The young girl pauses after speaking about returning to school.
For a brief moment, her attention shifts towards the wheelchair standing beside her bed.
It remains a visible reminder of a journey that is not yet over.
Recovery continues.
Treatment continues.
Questions about the future remain.
Yet the conversation in the room feels different from the uncertainty that surrounded the family months earlier.
The girl who once carried much of her experience in silence now speaks openly about her hopes.
She speaks about her friends.
She speaks about her education.
She speaks about getting stronger.
Most importantly, she speaks for herself.
Beside her, her mother listens.
The palliative care specialist listens.
The healthcare team listens.
And through a tool designed to make children's experiences visible, an important shift is taking place.
In hospitals across Uganda, children living with serious illness are increasingly being asked not only what hurts, but also what matters.

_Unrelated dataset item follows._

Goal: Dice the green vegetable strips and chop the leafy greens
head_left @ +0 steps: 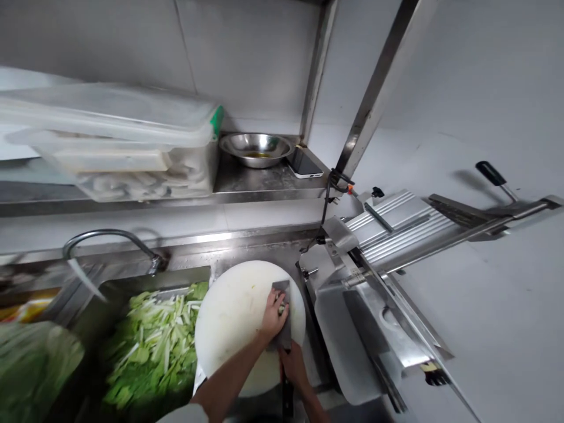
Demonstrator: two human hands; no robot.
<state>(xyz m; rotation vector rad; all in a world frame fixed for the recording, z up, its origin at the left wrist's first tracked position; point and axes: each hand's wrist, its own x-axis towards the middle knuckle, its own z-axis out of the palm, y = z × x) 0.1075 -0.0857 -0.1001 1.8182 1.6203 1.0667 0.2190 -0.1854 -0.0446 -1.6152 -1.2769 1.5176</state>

The answers are helping reshape pediatric palliative care one conversation at a time.
The wheelchair still stands beside the bed.
The road ahead remains uncertain.
There will be more hospital visits, more difficult days, and questions that cannot yet be answered.
But something has changed.
The child who once carried her fears quietly now speaks about her hopes, her friendships, her education, and her future.
In a busy hospital ward, that may appear to be a small thing.
Yet for children living with serious illness, being heard can change everything.
Across Uganda, healthcare workers are learning that some of the most important aspects of suffering cannot be seen on scans, measured through tests, or captured in medical records.
They must be spoken.
And someone must be willing to listen.